Start of Data block

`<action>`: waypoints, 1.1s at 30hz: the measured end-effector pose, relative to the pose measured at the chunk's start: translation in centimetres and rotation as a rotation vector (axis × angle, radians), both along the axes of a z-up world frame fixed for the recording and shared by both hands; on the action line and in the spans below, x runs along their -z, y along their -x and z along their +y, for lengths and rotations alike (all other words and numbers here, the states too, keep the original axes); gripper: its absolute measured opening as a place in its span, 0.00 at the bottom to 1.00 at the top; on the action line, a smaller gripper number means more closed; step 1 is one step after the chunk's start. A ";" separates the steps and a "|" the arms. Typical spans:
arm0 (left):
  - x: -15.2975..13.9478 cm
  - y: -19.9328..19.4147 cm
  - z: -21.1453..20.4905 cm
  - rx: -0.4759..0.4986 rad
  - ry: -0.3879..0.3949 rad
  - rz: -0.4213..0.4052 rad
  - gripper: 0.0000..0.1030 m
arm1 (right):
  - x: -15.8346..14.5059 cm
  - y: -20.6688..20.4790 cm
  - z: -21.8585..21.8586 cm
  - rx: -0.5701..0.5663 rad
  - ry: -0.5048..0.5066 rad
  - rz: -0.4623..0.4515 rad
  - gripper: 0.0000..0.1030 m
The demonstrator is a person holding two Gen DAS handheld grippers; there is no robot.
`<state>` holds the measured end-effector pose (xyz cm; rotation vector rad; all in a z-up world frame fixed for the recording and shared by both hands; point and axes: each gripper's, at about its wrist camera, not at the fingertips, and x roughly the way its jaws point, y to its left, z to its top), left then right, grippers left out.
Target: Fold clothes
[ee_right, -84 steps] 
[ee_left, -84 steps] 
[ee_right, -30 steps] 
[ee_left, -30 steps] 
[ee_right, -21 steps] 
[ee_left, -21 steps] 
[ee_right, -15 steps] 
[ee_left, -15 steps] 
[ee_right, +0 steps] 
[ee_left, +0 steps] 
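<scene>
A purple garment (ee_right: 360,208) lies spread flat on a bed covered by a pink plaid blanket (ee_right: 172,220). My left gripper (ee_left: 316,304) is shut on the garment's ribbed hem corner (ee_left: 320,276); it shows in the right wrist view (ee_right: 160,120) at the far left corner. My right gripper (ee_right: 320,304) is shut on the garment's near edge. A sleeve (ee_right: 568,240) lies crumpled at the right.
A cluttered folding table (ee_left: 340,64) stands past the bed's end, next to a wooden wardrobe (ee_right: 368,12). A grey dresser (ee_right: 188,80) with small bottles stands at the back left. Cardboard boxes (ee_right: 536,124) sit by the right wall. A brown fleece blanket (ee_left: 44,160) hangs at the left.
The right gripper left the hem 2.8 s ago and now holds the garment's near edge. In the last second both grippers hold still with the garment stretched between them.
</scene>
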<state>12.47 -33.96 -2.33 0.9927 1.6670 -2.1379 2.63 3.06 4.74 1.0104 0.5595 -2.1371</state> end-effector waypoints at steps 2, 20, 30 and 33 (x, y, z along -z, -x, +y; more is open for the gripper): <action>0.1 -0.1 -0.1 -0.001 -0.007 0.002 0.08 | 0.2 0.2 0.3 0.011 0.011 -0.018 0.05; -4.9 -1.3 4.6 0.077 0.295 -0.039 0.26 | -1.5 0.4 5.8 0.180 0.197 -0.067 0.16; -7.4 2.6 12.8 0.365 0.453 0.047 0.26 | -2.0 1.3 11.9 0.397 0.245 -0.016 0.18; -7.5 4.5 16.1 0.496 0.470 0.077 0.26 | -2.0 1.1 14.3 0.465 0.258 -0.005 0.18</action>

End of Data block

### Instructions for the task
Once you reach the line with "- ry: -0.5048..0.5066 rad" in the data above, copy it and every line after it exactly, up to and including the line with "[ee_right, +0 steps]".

### Finished task
  - ry: -0.5048..0.5066 rad
  - rz: -0.4623..0.4515 rad
  - gripper: 0.0000..0.1030 m
The demonstrator is a person holding two Gen DAS handheld grippers; there is no robot.
`<state>` holds the measured end-effector pose (xyz cm; rotation vector rad; all in a z-up world frame fixed for the recording and shared by both hands; point and axes: each gripper's, at about its wrist camera, not at the fingertips, and x roughly the way its jaws point, y to its left, z to its top), left then right, grippers left out.
Target: Fold clothes
[ee_right, -84 steps] 
[ee_left, -84 steps] 
[ee_right, -30 steps] 
[ee_left, -30 steps] 
[ee_right, -21 steps] 
[ee_left, -21 steps] 
[ee_right, -15 steps] 
[ee_left, -15 steps] 
[ee_right, +0 steps] 

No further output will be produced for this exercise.